Hybrid Inverse Reinforcement Learning

Authors: Juntao Ren, Gokul Swamy, Steven Wu, Drew Bagnell, Sanjiban Choudhury

ICML 2024 | Conference PDF | Archive PDF | Plain Text | LLM Run Details

Reproducibility Variable Result LLM Response
Research Type Experimental Empirically, we find that our approaches are significantly more sample efficient than standard inverse RL and several other baselines on a suite of continuous control tasks.
Researcher Affiliation Collaboration 1Cornell University 2Carnegie Mellon University 3Aurora Innovation.
Pseudocode Yes Algorithm 1 (Dual) IRL ( Ziebart et al. (2008b)), Algorithm 2 Hybrid Policy Emulation (Hy PE), Algorithm 3 Hybrid RL (Hy RL), Algorithm 4 Hybrid Policy Emulation w/ Resets (Hy PER)
Open Source Code Yes We release the code we used for all of our experiments at https://github.com/jren03/garage.
Open Datasets Yes On the Mu Jo Co locomotion benchmark environments (Brockman et al., 2016)... and Our next set of experiments consider the D4RL (Fu et al., 2020) antmaze-large environments
Dataset Splits No The paper mentions 'validation data' in algorithms 2 and 3 ('Return best of π1:T on validation data.' and 'Return Best of π1:N, Q1:N on validation data.') implying its use, but it does not specify the explicit split percentages, sample counts, or methodology for creating the validation dataset from the primary datasets used (MuJoCo or D4RL).
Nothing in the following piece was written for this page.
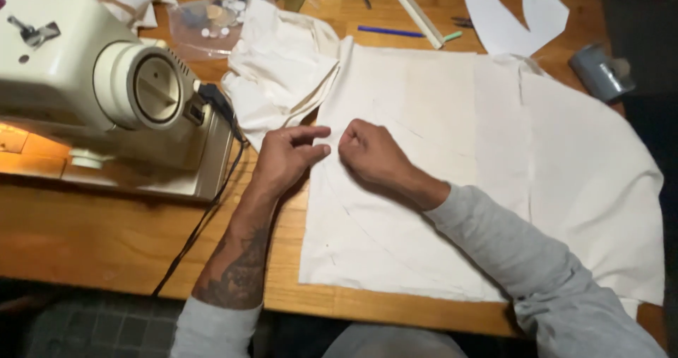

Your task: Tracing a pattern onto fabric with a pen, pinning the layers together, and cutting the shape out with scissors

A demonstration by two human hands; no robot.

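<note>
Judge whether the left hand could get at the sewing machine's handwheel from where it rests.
Probably yes: the left hand rests at the cream fabric's edge, and only bare table and a black cord lie between it and the handwheel.

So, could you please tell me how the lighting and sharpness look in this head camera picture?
Head view: warm glow under the sewing machine on the left, while the right side and the fabric edge fall dimmer; the left hand and right hand cast soft shadows on the cloth; overall slightly soft, with no strong glare.
</note>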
Hardware Specification No The paper does not provide specific hardware details such as GPU or CPU models, memory specifications, or cloud computing instance types used for running the experiments.
Software Dependencies No The paper mentions several software components and libraries, such as Optimistic Adam, Soft Actor Critic (Haarnoja et al., 2018) implemented by Raffin et al. (2019), and TD3+BC (Fujimoto & Gu, 2021), but it does not provide specific version numbers for these software dependencies or the underlying frameworks like Python, PyTorch, or TensorFlow.
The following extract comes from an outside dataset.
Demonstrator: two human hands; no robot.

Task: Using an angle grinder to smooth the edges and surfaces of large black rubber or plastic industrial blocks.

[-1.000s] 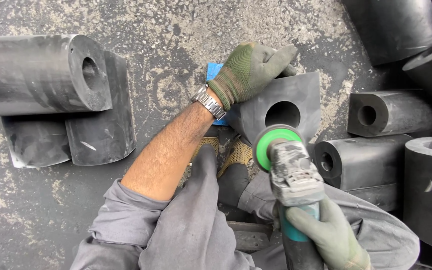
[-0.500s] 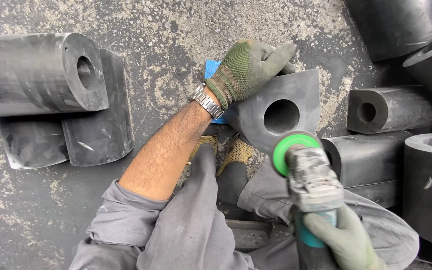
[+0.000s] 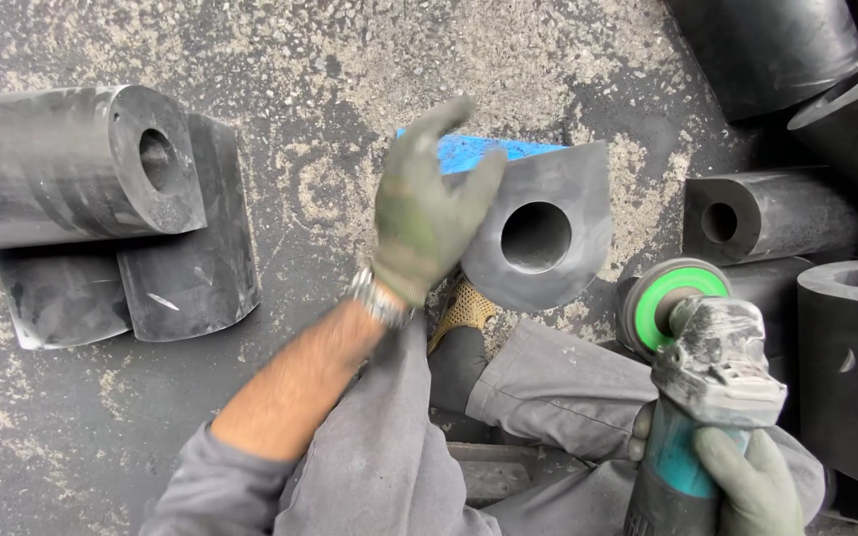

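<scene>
Left hand (image 3: 427, 213) gloved, lifted off the block (image 3: 540, 238), fingers spread and loose, pinching nothing — blurred, hovering just over the block's left edge. Wristwatch (image 3: 374, 298) below the glove, forearm bare, grey sleeve bunched at the elbow.

Right hand (image 3: 755, 486) gloved too, wrapped tight round the teal grip of the grinder (image 3: 712, 377) near the bottom right corner of the floor (image 3: 369, 60). Grinder held clear of the block, well to its right, with the green-backed disc (image 3: 669, 303) turned up and left.

Block black, curved-sided with a round hole through its face, propped upright in the middle of the floor, tilted against a blue pad (image 3: 484, 151) behind it. Yellow-toed shoe (image 3: 464, 308) just below the block, touching or nearly so.

Along the left edge, a long black cylinder (image 3: 62, 164) with a bored end, lying over two flatter black slabs (image 3: 186, 263). Toward the right edge and top right corner, more black bored blocks (image 3: 767, 213) crowded together. Floor dark, dusted with pale grit.
</scene>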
Experiment Setup Yes We implement Hy PE by updating the policy and critic networks in Soft Actor Critic (Haarnoja et al., 2018) with expert and learner samples. We implement Hy PER by running model-based policy optimization (Janner et al., 2019) and resetting to expert states in the learned model. No reward information is provided in either case, so we also train a discriminator network. Appendix B includes additional implementation details and hyperparameters.